Going down the data below, set down exactly the line with "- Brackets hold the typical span" and each line after it through the line with "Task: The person"; no other lines.

↓↓↓

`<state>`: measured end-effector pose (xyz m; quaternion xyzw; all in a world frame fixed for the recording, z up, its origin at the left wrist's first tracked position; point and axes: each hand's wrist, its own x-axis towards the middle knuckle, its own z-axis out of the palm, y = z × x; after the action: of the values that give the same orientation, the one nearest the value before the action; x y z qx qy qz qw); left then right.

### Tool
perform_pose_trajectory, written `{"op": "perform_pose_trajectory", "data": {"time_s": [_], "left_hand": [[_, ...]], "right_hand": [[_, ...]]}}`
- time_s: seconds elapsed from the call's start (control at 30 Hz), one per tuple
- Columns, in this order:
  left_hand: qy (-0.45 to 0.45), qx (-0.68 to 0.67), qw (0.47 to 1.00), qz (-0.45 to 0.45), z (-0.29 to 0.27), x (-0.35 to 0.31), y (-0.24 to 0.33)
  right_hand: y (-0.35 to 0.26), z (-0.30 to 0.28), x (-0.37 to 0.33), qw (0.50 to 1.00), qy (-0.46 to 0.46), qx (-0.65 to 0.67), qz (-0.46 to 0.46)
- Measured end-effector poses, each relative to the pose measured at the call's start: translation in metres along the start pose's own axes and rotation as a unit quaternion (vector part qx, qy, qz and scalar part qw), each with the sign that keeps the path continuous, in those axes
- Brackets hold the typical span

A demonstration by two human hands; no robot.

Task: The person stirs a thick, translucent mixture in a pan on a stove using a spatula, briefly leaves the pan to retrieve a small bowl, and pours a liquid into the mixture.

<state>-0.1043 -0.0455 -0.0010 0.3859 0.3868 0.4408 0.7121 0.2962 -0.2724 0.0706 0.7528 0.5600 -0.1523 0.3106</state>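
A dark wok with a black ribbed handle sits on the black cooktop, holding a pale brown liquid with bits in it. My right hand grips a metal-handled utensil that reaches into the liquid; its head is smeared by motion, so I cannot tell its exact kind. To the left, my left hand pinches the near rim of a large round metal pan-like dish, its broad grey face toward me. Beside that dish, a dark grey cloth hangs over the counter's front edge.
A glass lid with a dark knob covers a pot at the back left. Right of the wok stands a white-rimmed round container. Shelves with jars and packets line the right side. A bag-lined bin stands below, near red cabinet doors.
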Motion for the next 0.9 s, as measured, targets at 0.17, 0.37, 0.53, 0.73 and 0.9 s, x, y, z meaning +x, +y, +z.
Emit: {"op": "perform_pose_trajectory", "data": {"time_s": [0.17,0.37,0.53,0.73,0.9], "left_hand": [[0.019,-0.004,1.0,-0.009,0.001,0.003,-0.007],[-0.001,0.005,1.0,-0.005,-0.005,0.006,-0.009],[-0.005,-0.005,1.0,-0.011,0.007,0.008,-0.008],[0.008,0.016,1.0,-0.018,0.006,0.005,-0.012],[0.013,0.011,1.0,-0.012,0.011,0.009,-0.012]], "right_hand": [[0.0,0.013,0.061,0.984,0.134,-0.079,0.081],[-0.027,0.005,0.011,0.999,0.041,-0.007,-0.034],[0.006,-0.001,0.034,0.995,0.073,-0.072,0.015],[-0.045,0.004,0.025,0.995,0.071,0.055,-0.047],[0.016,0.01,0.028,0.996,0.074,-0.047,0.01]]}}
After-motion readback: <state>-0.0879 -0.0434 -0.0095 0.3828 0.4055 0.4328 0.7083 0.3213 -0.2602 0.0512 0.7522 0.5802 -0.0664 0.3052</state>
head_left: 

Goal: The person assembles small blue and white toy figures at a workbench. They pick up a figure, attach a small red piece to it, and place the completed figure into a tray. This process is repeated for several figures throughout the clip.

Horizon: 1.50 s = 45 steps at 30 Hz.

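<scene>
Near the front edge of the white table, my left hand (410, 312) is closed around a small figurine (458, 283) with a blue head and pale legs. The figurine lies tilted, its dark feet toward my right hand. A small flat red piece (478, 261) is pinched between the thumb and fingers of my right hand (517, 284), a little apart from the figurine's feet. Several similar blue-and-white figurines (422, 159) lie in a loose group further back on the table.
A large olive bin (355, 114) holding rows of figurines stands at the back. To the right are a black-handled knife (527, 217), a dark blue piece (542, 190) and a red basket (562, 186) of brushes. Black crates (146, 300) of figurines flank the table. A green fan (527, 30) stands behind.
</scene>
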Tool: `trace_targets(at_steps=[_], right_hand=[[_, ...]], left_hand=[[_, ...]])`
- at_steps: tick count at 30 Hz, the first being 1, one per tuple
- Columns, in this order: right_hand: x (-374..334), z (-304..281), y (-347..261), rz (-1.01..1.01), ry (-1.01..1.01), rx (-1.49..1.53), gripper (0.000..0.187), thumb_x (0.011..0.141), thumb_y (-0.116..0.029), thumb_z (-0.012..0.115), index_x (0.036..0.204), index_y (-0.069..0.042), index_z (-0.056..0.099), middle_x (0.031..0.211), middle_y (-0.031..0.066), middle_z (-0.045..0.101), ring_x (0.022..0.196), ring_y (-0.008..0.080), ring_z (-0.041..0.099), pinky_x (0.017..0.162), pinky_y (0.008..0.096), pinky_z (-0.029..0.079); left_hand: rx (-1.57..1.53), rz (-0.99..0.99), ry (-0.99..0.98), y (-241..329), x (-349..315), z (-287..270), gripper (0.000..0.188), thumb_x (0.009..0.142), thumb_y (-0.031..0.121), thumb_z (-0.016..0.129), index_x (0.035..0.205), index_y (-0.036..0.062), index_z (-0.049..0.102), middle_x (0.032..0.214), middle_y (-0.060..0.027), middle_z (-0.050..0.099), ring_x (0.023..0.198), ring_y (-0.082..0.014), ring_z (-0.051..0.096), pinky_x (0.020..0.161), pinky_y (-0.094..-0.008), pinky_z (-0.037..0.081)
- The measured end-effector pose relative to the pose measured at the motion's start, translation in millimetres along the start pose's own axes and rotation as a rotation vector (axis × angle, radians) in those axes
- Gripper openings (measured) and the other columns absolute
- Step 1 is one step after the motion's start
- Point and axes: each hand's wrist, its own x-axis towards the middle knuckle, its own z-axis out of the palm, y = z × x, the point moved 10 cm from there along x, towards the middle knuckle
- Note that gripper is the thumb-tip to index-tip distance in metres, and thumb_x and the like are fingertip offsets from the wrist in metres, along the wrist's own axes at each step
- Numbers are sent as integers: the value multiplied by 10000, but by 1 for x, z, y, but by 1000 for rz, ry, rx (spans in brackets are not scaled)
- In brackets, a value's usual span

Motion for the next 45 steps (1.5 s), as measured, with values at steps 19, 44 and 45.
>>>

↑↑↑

◆ Task response
- Brackets hold the typical span

A demonstration by two human hands; no robot.

Task: The person stirs a thick, translucent mixture in a pan on a stove using a spatula, briefly leaves the pan to retrieve a small bowl, and pours a liquid into the mixture.

Nothing else belongs in this answer.